Placed on earth so carefully, seemingly just for me. I might have believed in a deity then, but instead we called it fate. What is it now? Learning from our mistakes? Bring out the Dr. Seuss and appreciate what we had over though it’s over?
Did I honestly ruin all hopes of starting again with you? Together? If I did, you wouldn’t tell me, though, would you? If you knew.
Now I’m thinking that this whole thing is pointless, another documentation to be erased. But I really wanted to write you something.

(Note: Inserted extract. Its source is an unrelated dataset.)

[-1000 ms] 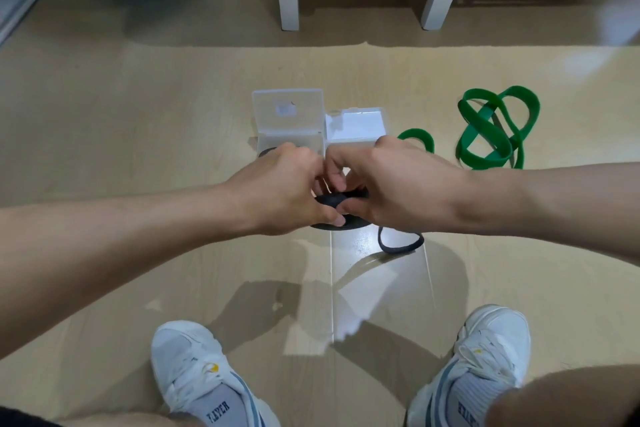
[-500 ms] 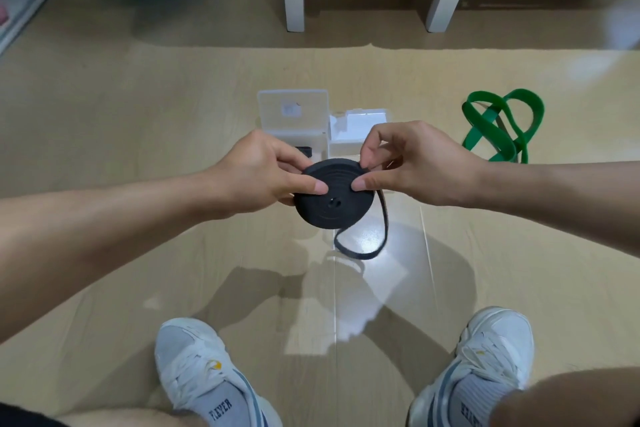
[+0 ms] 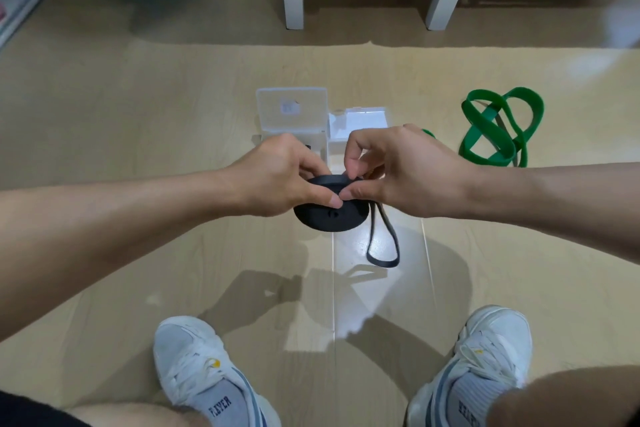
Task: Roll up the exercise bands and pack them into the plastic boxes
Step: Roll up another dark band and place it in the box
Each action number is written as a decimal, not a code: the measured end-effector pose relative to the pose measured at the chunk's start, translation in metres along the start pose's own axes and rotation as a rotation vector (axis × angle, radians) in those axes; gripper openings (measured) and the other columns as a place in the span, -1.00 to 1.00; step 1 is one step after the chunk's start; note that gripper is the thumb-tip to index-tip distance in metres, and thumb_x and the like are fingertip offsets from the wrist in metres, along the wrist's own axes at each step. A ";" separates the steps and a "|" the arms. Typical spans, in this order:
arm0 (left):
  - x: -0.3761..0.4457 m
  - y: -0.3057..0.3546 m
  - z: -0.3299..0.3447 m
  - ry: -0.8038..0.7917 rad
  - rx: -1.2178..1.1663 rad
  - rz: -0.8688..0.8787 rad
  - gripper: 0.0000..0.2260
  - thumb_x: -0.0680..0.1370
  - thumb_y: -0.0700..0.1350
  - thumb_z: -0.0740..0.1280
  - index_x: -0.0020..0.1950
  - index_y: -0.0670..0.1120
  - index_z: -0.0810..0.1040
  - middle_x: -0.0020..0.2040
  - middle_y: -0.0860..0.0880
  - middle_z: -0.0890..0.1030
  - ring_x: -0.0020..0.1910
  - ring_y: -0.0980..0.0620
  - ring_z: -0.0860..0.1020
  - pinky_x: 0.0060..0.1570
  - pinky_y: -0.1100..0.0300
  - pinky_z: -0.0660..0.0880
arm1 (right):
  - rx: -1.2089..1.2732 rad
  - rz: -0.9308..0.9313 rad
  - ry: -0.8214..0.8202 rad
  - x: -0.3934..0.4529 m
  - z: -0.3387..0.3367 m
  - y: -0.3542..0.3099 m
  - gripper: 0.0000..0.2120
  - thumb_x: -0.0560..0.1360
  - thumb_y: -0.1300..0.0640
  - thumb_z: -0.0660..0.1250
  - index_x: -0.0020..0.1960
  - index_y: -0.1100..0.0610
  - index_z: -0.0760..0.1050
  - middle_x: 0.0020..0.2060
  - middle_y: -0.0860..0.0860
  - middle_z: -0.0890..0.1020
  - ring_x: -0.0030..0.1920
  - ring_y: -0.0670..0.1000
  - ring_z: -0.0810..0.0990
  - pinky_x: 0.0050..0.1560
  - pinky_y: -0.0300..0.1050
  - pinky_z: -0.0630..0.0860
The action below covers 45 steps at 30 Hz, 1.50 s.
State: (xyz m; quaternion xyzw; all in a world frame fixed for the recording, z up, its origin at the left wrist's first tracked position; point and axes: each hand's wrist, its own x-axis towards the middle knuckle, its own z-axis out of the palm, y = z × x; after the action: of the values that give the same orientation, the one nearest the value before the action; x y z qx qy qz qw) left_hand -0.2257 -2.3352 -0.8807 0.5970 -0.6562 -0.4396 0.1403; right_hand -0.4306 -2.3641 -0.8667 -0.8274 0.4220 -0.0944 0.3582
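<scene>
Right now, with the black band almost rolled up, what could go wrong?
The black band is only pinched between the left hand and right hand, so the roll could spring loose if the grip slackens. A loose tail hangs unrolled; it may snag or unwind while going into the plastic box. The green band lies tangled, so rolling it may go slower.

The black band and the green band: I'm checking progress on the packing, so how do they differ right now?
The black band is wound into a tight flat coil with only a short loop hanging free; the green band lies unrolled in loose overlapping loops. The black band is gripped by the left hand and right hand above the floor; the green band rests on the floor, untouched. Neither is in a box.
</scene>
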 end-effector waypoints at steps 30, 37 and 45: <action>0.000 -0.008 0.000 0.035 -0.376 -0.114 -0.91 0.42 -0.23 0.57 -0.11 -0.11 0.75 -0.11 -0.19 0.75 -0.14 -0.04 0.71 0.05 0.00 0.64 | 0.277 0.041 0.114 0.006 -0.003 0.010 -0.74 0.39 0.09 0.62 -0.18 0.09 0.52 -0.31 -0.05 0.72 -0.32 -0.09 0.63 -0.21 -0.15 0.57; -0.002 -0.023 -0.001 -0.004 -0.650 -0.142 -0.68 0.40 -0.14 0.50 0.14 -0.20 0.70 0.07 -0.16 0.74 0.06 -0.10 0.71 0.09 0.03 0.65 | 0.572 0.034 0.180 0.006 0.004 0.020 -0.81 0.44 0.20 0.55 0.03 0.07 0.66 -0.10 -0.02 0.77 -0.05 -0.05 0.75 0.06 -0.08 0.66; -0.002 -0.008 0.000 -0.083 -0.259 -0.104 -0.84 0.41 -0.12 0.61 -0.10 -0.06 0.68 -0.23 0.04 0.71 -0.24 0.14 0.62 -0.10 0.19 0.58 | 0.096 -0.008 0.024 0.002 0.005 0.011 -0.81 0.47 0.02 0.54 0.08 -0.14 0.72 -0.11 -0.28 0.72 -0.09 -0.36 0.65 -0.01 -0.37 0.56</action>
State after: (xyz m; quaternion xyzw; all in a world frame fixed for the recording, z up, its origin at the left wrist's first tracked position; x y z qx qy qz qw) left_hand -0.2198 -2.3331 -0.8860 0.5884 -0.5675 -0.5516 0.1658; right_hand -0.4339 -2.3668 -0.8777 -0.8099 0.4178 -0.1259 0.3920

I know you need more time. I know I need more time. But time is against me, and I hate counting the minutes that feel like hours without you. I hate having the urge to e-mail and just tell you I love you. I hate having the urge to bitch about how you essentially removed me from your life, even if it was rightfully done. But I’m learning self-control and learning to leave you alone, besides these occasional letters that I know you will read. The ones I might regret later anyways.
I can’t listen to anything but C&C, PFI, or MCS for more than a few minutes. Maybe I’ll be able to name the tracks on every album in chronological order, too. Soon.
If we ever get to talking again, I’ll try my best not to be a bitch. If we don’t get to talking again, well. Happy birthday.